Managing risk in machine learning
Considerations for a world where ML models are becoming mission critical.
In this post, I share slides and notes from a keynote I gave at the Strata Data Conference in New York last September. As the data community begins to deploy more machine learning (ML) models, I wanted to review some important considerations.
Let’s begin by looking at the state of adoption. We recently conducted a survey which garnered more than 11,000 respondents—our main goal was to ascertain how enterprises were using machine learning. One of the things we learned was that many companies are still in the early stages of deploying machine learning (ML):
As far as reasons for companies holding back, we found from a survey we conducted earlier this year that companies cited lack of skilled people, a “skills gap,” as the main challenge holding back adoption.
Interest on the part of companies means the demand side for “machine learning talent” is healthy. Developers have taken notice and are beginning to learn about ML. In our own online training platform (which has more than 2.1 million users), we’re finding strong interest in machine learning topics. Below are the top search topics on our training platform:
Beyond “search,” note that we’re seeing strong growth in consumption of content related to ML across all formats—books, posts, video, and training.

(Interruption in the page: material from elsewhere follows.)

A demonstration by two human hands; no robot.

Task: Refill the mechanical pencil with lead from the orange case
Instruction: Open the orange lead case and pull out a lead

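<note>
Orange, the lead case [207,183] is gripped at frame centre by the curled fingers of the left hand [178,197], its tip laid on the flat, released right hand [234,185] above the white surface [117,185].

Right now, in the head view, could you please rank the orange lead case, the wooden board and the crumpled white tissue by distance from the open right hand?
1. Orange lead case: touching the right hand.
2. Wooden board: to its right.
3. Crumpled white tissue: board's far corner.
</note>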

Before I continue, it’s important to emphasize that machine learning is much more than building models. You need to have the culture, processes, and infrastructure in place before you can deploy many models into products and services. At the recent Strata Data conference we had a series of talks on relevant cultural, organizational, and engineering topics. Here’s a list of a few clusters of relevant sessions from the recent conference:
Over the last 12-18 months, companies that use a lot of ML and employ teams of data scientists have been describing their internal data science platforms (see, for example, Uber, Netflix, Twitter, and Facebook). They share some of the features I list below, including support for multiple ML libraries and frameworks, notebooks, scheduling, and collaboration. Some companies include advanced capabilities, including a way for data scientists to share features used in ML models, tools that can automatically search through potential models, and some platforms even have model deployment capabilities:
As you get beyond prototyping and you actually begin to deploy ML models, there are many challenges that will arise as those models begin to interact with real users or devices. David Talby summarized some of these key challenges in a recent post:
- Your models may start degrading in accuracy
- Models will need to be customized (for specific locations, cultural settings, domains, and applications)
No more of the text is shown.